The Road To The Cross

By John McNeil, based on a series of meditations by an unknown author. 


A multimedia presentation which traces the events of Good Friday, from the trial of Jesus to the crucifixion. It is based on the Stations of the Cross, but aims to show that the events of Easter have relationship to today's world. The scenes alternate between scenes filmed/video'd on site in various locations around the city and hills, and live action on stage, using some of the same personnel.

Production notes

The aim of this play is to show that the events of Easter have relationship to today's world.
The scenes alternate between scenes filmed/videod on site in various locations around the city and hills, and live action on stage, using some of the same personnel.
Ideally,  the camera should be Jesus, rather than have him portrayed by an actor. The camera lens becomes the eyes of Jesus, so that through it, every viewer also becomes Jesus, and experiences what he experiences. There is no dialogue during the video\film clips, only the natural ambient sounds. They may be supplemented by appropriate music and/or sound effects.
The lines on stage may be spoken live or done with voice over.
The characters denoted "Everyman" may be played by either male or female, and some parts may be doubled.
The cast may be dressed in modern day clothes, or alternatively in black costume.

Characters on stage

Everyman 1, 2 and 3
Mary, Jesus' mother



(We see the doors to a large civic chamber.
They open, and Jesus is pulled roughshod into the chamber.
At the far end is a figure with his back turned.
During this time, and as the group proceeds,
we hear the voice over.....)

Very early in the mornng, the religious authorities  reached a decision.
They bound Jesus, led him away and turned him over to the governor, Pontius Pilate.

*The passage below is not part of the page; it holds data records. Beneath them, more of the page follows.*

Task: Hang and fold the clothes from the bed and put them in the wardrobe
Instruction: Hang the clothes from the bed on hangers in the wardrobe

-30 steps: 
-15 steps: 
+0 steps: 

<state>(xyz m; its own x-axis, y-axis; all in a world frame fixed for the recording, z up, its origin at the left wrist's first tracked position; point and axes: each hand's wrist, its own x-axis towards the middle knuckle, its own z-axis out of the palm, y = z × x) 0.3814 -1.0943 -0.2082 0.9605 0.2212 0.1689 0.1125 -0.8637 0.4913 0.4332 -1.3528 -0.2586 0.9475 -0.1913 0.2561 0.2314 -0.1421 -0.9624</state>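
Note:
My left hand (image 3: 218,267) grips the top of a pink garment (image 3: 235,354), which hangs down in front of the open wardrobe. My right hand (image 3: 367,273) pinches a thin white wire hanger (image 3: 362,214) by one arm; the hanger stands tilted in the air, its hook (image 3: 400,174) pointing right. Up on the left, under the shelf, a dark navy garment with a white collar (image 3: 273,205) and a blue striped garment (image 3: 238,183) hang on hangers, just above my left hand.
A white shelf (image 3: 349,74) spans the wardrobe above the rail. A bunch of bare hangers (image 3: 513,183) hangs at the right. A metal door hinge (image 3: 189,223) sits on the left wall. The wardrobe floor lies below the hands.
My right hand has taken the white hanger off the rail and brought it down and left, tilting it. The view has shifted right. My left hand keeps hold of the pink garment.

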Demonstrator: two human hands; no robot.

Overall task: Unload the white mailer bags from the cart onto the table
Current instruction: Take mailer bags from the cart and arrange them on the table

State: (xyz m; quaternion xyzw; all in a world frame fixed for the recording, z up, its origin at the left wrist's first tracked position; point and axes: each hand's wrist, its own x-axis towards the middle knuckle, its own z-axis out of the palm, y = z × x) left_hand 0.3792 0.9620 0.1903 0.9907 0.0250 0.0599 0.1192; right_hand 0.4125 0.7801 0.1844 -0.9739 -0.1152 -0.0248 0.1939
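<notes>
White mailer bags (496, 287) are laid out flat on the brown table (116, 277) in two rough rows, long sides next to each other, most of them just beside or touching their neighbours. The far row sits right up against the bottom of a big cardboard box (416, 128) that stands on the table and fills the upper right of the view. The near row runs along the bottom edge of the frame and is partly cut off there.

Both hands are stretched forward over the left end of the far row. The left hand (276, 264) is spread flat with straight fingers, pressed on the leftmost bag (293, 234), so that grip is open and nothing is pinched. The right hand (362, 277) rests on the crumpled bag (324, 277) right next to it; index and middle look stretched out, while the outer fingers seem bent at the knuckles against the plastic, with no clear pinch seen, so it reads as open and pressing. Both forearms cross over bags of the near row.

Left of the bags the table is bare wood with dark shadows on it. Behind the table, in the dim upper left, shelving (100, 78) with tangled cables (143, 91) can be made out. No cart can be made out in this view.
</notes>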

(As the camera approaches, the figure turns.
With raised eyebrow, he surveys the crowd,
and appears to question first the captors, then Jesus.
Unsatisfied with the answers, Pilate gestures with
annoyance and turns his back.
He quickly snaps round again at a comment
from the chief priest and looks arrogantly at him.
Pilate shrugs, gestures his dismissal, and turns again. )

(Jesus is taken roughly away, and as the camera turns,
we see a small group of common people huddled
inside the door.
The camera closes in to a CU (close-up) of Everyman 1,
who flinches and turns away.
As Jesus and the priests exit, we hear the Voice of Christ.)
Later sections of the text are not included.